◆ Available data:
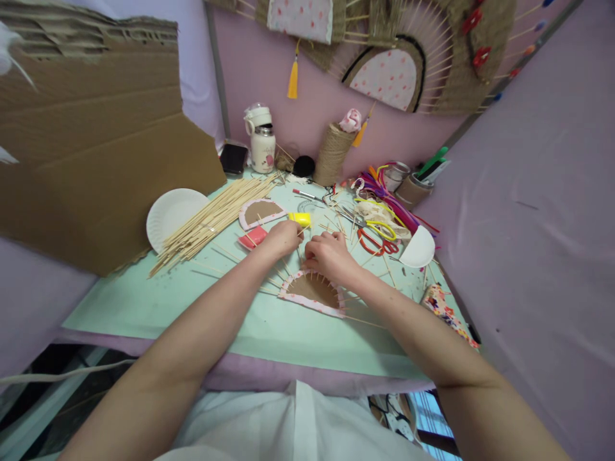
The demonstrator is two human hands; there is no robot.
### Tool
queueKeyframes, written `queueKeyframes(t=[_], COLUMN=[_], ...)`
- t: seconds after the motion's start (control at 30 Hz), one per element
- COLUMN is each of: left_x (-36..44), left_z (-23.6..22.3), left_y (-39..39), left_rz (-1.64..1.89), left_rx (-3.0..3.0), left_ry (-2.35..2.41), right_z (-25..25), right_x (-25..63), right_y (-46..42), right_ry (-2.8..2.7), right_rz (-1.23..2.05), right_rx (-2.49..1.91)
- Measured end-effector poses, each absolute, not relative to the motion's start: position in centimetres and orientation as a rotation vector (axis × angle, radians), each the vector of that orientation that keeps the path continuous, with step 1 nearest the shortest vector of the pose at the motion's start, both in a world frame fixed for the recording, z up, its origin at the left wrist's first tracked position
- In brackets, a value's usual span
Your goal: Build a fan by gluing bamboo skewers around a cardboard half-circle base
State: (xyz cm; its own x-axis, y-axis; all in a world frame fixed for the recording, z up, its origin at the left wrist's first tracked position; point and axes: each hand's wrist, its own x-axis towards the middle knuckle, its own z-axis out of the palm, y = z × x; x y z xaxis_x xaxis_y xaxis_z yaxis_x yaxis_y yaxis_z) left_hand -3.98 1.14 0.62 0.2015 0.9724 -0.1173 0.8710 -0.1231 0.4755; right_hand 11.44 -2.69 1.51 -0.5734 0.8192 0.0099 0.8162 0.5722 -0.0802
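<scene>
A half-round cardboard piece [313,291] edged in pink fabric lies on the pale green table [158,301], with thin bamboo sticks fanning out from its curved edge. My right hand [327,256] rests on its far rim, fingers curled and pressed on the sticks. My left hand [283,238] sits just to the left, fingers pinched around a thin stick. A yellow glue bottle [300,219] lies right behind my left hand. A second half-round piece [262,212] and a pink object [253,237] lie further left.
A heap of bamboo sticks [211,221] crosses a white paper plate [168,214]. A large cardboard sheet [96,147] leans at left. Scissors [377,240], pipe cleaners [394,202], a half plate [418,248], a twine roll [331,153] and a flask [262,144] stand behind.
</scene>
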Motion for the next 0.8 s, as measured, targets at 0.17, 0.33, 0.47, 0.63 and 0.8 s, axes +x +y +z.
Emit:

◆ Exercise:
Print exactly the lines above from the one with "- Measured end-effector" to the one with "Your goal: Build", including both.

◆ Exercise solution:
- Measured end-effector poses, each absolute, not relative to the motion's start: position in centimetres and orientation as a rotation vector (axis × angle, radians), each the vector of that orientation that keeps the path continuous, with step 1 nearest the shortest vector of the pose at the motion's start, both in a world frame fixed for the recording, z up, its origin at the left wrist's first tracked position
- In brackets, a value's usual span
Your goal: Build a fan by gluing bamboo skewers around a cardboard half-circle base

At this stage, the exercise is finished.